Impact of State Healthcare Reform on Massachusetts Insurance Carriers
Health reform in Massachusetts played havoc on local plans' profitability, revenue, cost structures and enrollment. Lessons learned in Massachusetts can be transferred to other areas of the country as national reform is implemented. The Massachusetts health care insurance reform law (Mass Reform), enacted in April 2006, is sometimes thought of as a prototype of the Patient Protection and Affordable Care Act of 2010 (ACA). While different in many ways, Mass Reform offers health plans a model for what they may encounter if ACA is fully implemented. It also serves as a platform to understand what is likely to change if we have a new president in 2013. Many of Mark Farrah Associates' (MFA) Health Coverage Portal clients have inquired about the impact Mass Reform had on the health insurance carriers in the local market. Understanding Mass reform market impacts may help predict what could happen as national reform legislation takes hold or what changes might happen in the future. This brief looks at the changes on the uninsured market in Massachusetts, the impact on health plans (particularly to their net income) and discusses some of the other affects, six years of Mass Reform have wrought.
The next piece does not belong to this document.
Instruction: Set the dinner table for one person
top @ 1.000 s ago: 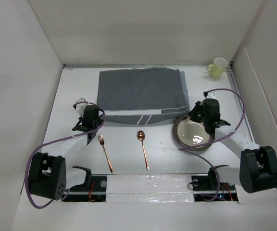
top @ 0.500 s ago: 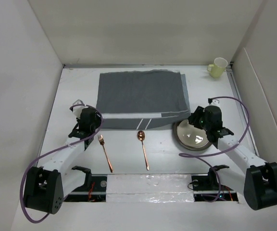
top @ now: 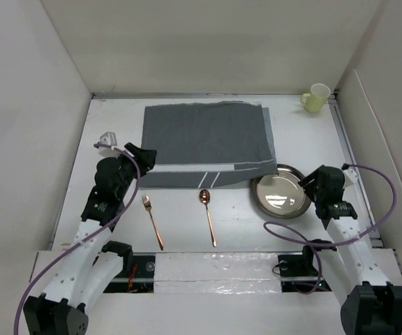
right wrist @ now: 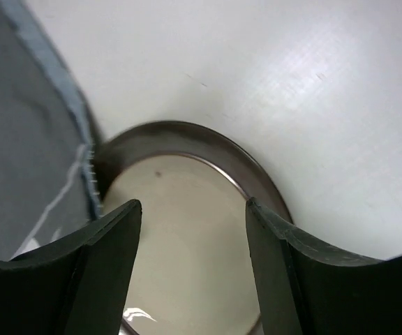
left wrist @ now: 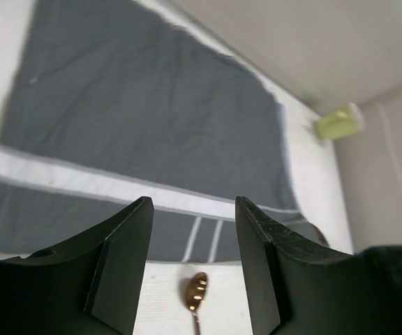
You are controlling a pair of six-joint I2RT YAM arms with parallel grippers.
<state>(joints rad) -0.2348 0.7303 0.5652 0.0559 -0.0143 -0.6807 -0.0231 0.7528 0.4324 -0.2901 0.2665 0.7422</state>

The Massachusetts health care insurance reform law (Mass Reform), enacted in April 2006, mandates that nearly every resident of Massachusetts obtain a state-government-regulated minimum level of healthcare insurance coverage and provides free health care insurance for residents earning less than 150% of the federal poverty level . The law was enacted in 2006, while Governor Willard Mitt Romney was in office (January 2003 – January 2007). The bill is often referred to as Romneycare; however it has been amended several times since he left office. In October 2006, January 2007, and November 2007, bills were enacted that amended and made technical corrections to the statute. The law was amended significantly in 2008 and twice in 2010 and major revisions related to health care industry price controls were introduced in the Massachusetts legislature in May 2012 and passed in August 2012.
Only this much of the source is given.